Thank you and it is so good to be able to be here!

hilbiligrl (tennille)

Hi nowwhat!

I have stiffness, then jelly legs back and forth. One day im so stiff that i baby step to the kitchen or barely able to roll over in bed or get up from a sitting or laying position, or heck, just any movement. Then the next day my legs can be jelly and wobbly. But I haven't ever really been stiff like this until this past year as my suspected pots has gotten dramatically worse with no improvements in over a year now, so the stiffness is new to me these past few months.

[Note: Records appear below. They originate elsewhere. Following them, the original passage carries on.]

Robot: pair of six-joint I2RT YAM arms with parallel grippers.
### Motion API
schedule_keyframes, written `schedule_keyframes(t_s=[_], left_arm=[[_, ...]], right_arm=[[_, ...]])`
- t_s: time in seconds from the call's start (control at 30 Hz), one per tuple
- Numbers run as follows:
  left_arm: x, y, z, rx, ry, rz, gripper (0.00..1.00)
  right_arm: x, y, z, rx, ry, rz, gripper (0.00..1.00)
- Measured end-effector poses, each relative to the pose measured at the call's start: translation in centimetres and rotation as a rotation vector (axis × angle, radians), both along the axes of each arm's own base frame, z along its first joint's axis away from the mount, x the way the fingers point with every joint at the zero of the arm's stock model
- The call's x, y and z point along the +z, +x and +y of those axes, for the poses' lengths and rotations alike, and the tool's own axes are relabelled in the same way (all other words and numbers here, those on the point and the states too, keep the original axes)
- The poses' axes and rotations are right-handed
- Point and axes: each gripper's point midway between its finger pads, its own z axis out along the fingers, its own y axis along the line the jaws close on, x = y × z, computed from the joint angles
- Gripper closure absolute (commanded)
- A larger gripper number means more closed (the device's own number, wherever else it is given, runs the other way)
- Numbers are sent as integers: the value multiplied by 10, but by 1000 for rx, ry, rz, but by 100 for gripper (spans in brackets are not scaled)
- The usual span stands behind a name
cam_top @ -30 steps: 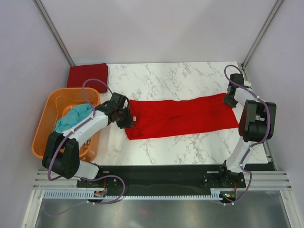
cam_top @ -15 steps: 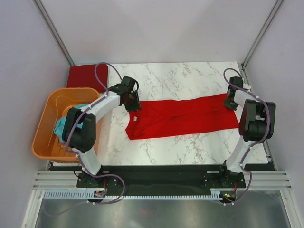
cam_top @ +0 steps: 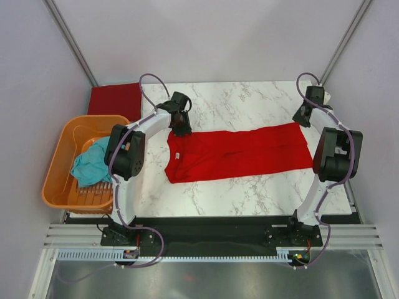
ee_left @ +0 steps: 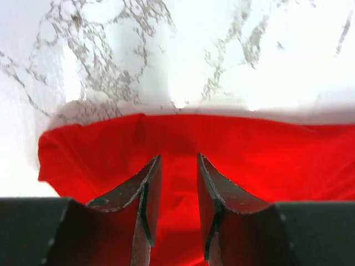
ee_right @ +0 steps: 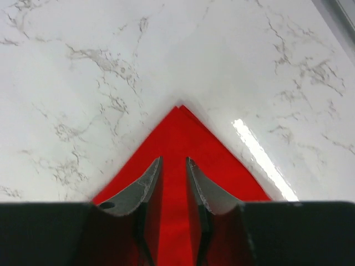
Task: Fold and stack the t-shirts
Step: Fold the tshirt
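Observation:
The bright red t-shirt (cam_top: 243,152) lies flat as a long folded strip across the marble table (cam_top: 237,103), its small white neck label (cam_top: 177,155) near the left end. My left gripper (cam_top: 181,124) hovers over the strip's far left corner, open, with red cloth (ee_left: 277,149) under the jaws (ee_left: 178,158) and nothing between them. My right gripper (cam_top: 302,118) is over the far right corner (ee_right: 177,133), jaws (ee_right: 173,159) a little apart and empty. A folded maroon t-shirt (cam_top: 115,99) rests at the back left. The teal t-shirt (cam_top: 90,163) is crumpled in the basket.
An orange plastic basket (cam_top: 53,180) stands off the table's left edge. Grey walls and metal posts close in the back and sides. The black base rail with both arm mounts runs along the near edge.
My left arm swung from the shirt's near left end up to its far left corner. My right gripper shifted back past the far right corner and its jaws parted slightly.

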Motion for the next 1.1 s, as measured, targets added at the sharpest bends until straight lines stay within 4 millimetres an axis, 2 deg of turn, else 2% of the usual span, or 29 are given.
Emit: schedule_keyframes(t_s=[0.13, 0.27, 0.37, 0.57, 0.67, 0.87, 1.03, 1.1], left_arm=[[-18, 6, 1, 4, 27, 19, 61], [-21, 13, 2, 13, 39, 10, 62], [-21, 17, 5, 25, 54, 1, 62], [-20, 29, 11, 60, 74, -21, 63], [-20, 40, 9, 81, 62, -33, 63], [-17, 62, -4, 92, 11, -55, 62], [-8, 67, -7, 75, -15, -66, 59], [1, 66, -6, 67, -25, -72, 57]], right_arm=[[-17, 17, -1, 10, 10, 8, 70], [-48, 16, -1, 10, 22, 69, 71], [-44, 23, -10, -18, -3, 52, 72], [-48, 17, -40, -154, -18, 46, 73], [-49, 16, -49, -208, -17, 30, 73], [-48, 22, -52, -247, -14, -15, 72], [-43, 26, -49, -219, 0, -23, 68], [-39, 28, -49, -203, 0, -27, 67]])
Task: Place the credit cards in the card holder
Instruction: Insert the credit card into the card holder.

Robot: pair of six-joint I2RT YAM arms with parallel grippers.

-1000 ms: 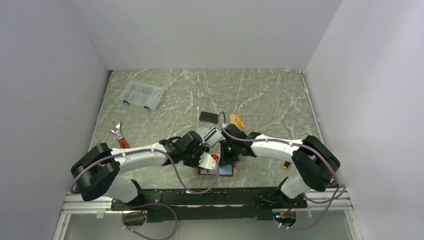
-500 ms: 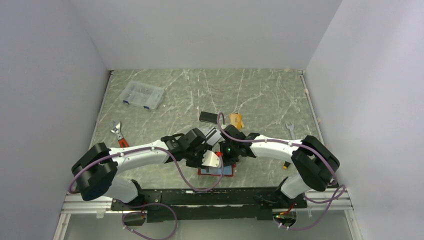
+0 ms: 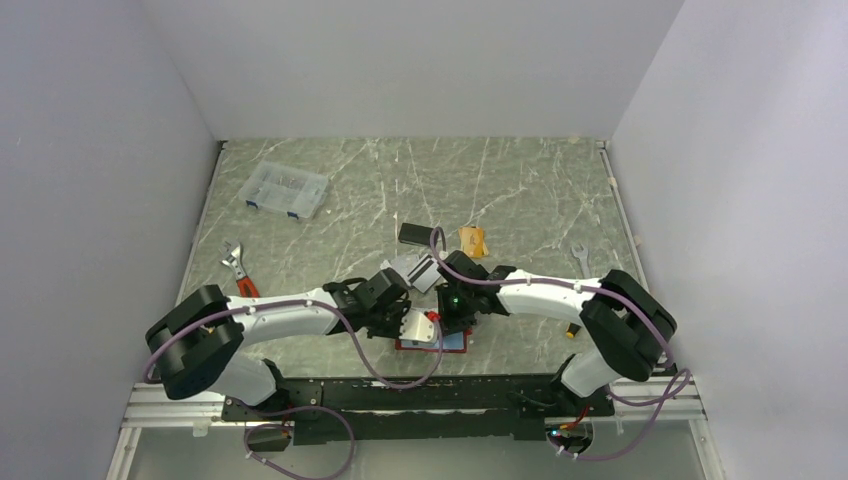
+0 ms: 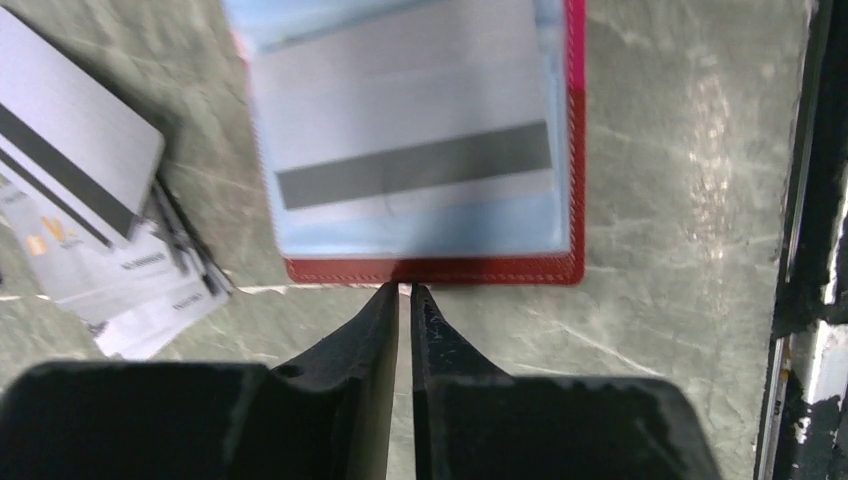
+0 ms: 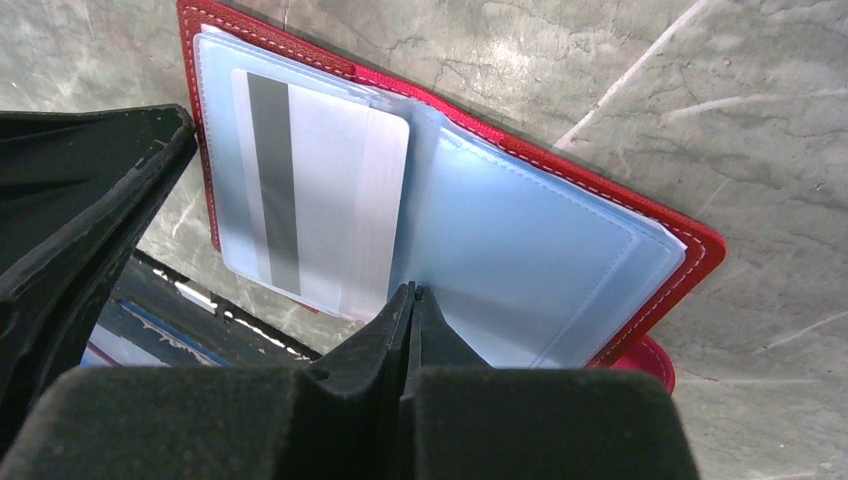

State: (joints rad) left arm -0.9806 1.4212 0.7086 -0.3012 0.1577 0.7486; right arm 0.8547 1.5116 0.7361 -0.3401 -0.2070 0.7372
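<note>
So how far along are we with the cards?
Done: one striped card sits in a sleeve of the open card holder. In hand: nothing; the left gripper is nearly closed and empty at the holder's edge, the right gripper shut at the sleeve fold. Left: the loose cards beside it and the black card.

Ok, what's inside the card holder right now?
One grey-white card with a dark stripe sits in a clear sleeve of the open card holder. The facing sleeve looks empty. Any sleeves underneath are covered, so I cannot tell what they hold.
</note>
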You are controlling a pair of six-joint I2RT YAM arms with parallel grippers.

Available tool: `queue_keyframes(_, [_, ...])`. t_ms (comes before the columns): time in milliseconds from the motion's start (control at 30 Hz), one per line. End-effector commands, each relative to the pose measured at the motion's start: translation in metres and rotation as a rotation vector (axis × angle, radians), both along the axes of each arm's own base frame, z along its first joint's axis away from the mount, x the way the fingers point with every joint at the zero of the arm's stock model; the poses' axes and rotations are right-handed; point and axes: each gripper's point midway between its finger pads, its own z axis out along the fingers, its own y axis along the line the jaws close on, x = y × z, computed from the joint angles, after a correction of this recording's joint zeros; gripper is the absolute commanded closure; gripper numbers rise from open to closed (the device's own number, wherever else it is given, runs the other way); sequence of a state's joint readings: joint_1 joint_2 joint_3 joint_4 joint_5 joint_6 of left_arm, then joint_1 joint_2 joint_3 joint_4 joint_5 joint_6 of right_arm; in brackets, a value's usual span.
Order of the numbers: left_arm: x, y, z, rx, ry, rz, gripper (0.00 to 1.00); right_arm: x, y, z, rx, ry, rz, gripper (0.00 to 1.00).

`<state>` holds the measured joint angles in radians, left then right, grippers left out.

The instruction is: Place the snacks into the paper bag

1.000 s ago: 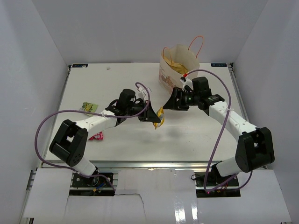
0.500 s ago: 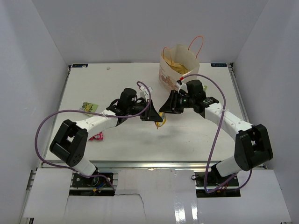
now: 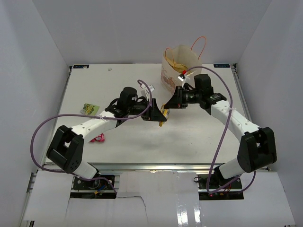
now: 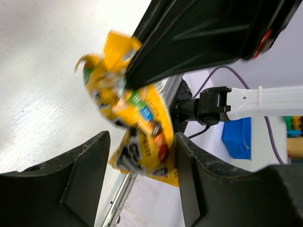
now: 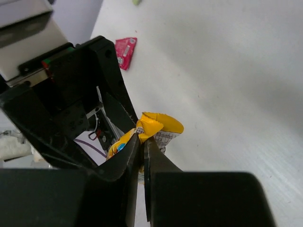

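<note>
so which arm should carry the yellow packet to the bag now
Right. The right claw is pinched shut on the yellow packet, the left claw stands open around it, and the paper bag stands just beyond the right claw.

We see the crumpled yellow packet [image 3: 162,115] held above mid-table, its upper edge pinched in the right gripper [image 5: 142,137]. The tan paper bag [image 3: 177,64] stands upright at the far edge, mouth open and orange handles raised, with something tan inside. The pink packet [image 3: 98,137] and green packet [image 3: 89,109] lie flat near the left edge, apart from each other.
</note>
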<state>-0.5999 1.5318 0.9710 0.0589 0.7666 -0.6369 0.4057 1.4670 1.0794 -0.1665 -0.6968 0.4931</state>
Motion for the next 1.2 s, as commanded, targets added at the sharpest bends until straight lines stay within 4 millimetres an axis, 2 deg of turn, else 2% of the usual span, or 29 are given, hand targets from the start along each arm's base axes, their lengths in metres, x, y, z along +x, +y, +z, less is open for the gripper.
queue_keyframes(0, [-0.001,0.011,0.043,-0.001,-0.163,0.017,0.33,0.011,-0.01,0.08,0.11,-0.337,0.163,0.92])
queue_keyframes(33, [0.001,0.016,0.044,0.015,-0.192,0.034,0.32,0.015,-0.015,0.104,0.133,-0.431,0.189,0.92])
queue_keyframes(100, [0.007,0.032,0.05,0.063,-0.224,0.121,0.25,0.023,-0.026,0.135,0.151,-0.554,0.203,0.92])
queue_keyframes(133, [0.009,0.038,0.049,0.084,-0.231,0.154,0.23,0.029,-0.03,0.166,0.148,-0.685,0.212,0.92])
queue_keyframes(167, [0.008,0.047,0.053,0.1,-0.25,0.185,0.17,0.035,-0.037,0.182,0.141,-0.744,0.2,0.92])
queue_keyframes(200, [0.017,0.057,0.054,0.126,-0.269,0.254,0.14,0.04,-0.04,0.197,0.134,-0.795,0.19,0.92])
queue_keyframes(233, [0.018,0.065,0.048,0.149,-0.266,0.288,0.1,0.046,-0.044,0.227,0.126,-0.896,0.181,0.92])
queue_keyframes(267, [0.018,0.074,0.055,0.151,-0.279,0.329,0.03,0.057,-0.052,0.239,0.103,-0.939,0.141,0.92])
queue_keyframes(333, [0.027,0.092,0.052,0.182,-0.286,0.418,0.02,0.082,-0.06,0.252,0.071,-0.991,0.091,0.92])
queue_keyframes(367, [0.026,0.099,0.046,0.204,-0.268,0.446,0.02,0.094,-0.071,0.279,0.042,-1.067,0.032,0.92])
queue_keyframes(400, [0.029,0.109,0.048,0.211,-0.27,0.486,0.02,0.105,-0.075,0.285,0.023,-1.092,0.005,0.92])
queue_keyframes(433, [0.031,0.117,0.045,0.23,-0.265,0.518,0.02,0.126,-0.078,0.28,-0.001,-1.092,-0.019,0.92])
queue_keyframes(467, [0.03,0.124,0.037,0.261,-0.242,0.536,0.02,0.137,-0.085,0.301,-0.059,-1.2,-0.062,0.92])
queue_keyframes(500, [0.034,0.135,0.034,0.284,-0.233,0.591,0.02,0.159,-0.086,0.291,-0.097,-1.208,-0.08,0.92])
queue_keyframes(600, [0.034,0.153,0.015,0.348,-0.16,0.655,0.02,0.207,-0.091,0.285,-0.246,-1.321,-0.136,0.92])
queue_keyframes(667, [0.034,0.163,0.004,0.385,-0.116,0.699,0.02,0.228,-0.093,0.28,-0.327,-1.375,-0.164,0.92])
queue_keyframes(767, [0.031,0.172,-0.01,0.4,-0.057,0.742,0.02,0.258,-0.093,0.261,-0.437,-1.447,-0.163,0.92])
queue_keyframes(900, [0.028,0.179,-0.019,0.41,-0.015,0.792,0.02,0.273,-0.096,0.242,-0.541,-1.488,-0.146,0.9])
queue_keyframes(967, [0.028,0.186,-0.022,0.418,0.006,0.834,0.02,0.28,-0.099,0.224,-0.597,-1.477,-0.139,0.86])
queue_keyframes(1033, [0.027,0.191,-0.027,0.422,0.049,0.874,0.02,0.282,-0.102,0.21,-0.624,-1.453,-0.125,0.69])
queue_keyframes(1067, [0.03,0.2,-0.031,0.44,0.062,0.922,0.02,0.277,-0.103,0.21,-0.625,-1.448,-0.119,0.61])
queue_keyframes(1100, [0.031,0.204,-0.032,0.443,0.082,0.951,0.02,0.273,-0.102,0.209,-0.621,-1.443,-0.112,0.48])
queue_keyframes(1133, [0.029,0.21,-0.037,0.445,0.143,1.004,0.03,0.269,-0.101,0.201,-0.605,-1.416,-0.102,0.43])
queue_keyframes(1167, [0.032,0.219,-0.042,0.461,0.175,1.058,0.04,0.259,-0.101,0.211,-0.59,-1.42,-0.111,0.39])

Today im stiff all over really bad.

Im still learning everyday, as i have new symptoms on a weekly basis. I have no idea what's causing it. Seems like the right side of my body is more stiff than the left and hurts more, i dunno why though.

Im eager to hear some other responses though!

'hilbiligrl' (tennille)

here's my stats until i figure out how to do it permanantly: undiagnosed for over 8 years (maybe since childhood) until sept 2010. Diagnosed as autonomic dysfunction at vanderbilt ER. Awaiting testing and appointment with Vanderbilt in Feb. 33 yr old female with 2 kids. Curently taking Lunesta 3 mg and trazodone 50 mg for sleep. I suspect mcad and vasovagal syncope though.